BRIEF:
Every entry is to be set down a second time, precisely as written.

[Data items]
————
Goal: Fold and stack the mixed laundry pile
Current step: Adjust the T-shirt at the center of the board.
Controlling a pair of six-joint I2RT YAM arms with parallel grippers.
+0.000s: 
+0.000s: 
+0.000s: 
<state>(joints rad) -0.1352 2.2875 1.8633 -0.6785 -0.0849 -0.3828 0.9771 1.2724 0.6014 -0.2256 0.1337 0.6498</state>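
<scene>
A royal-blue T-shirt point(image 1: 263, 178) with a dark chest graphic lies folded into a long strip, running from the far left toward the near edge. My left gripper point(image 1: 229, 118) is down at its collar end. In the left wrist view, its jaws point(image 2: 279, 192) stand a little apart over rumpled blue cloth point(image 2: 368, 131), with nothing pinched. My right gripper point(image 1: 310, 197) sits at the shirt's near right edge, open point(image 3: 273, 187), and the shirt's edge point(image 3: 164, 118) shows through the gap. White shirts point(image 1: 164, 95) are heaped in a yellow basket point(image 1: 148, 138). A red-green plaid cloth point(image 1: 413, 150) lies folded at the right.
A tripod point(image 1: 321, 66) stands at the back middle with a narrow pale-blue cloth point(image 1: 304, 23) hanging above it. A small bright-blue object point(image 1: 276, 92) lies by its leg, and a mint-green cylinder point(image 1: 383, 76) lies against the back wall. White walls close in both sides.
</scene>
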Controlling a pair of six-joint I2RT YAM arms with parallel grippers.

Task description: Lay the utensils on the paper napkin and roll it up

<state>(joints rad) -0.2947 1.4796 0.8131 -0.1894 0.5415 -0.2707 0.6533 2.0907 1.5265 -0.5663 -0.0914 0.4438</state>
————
WRITTEN RESPONSE:
Goal: Fold and stack the mixed laundry pile
Current step: Adjust the T-shirt at the center of the board.
Controlling a pair of six-joint I2RT YAM arms with parallel grippers.
+0.000s: 
+0.000s: 
+0.000s: 
<state>(joints rad) -0.1352 2.2875 1.8633 -0.6785 -0.0849 -0.3828 0.9771 1.2724 0.6014 -0.2256 0.1337 0.6498</state>
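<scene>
A royal-blue T-shirt point(image 1: 263, 178) with a dark chest graphic lies folded into a long strip, running from the far left toward the near edge. My left gripper point(image 1: 229, 118) is down at its collar end. In the left wrist view, its jaws point(image 2: 279, 192) stand a little apart over rumpled blue cloth point(image 2: 368, 131), with nothing pinched. My right gripper point(image 1: 310, 197) sits at the shirt's near right edge, open point(image 3: 273, 187), and the shirt's edge point(image 3: 164, 118) shows through the gap. White shirts point(image 1: 164, 95) are heaped in a yellow basket point(image 1: 148, 138). A red-green plaid cloth point(image 1: 413, 150) lies folded at the right.
A tripod point(image 1: 321, 66) stands at the back middle with a narrow pale-blue cloth point(image 1: 304, 23) hanging above it. A small bright-blue object point(image 1: 276, 92) lies by its leg, and a mint-green cylinder point(image 1: 383, 76) lies against the back wall. White walls close in both sides.
</scene>
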Controlling a pair of six-joint I2RT YAM arms with parallel grippers.

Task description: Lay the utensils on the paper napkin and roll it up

<state>(joints rad) -0.2947 1.4796 0.8131 -0.1894 0.5415 -0.2707 0.6533 2.0907 1.5265 -0.5663 -0.0914 0.4438</state>

What the exercise required is now done.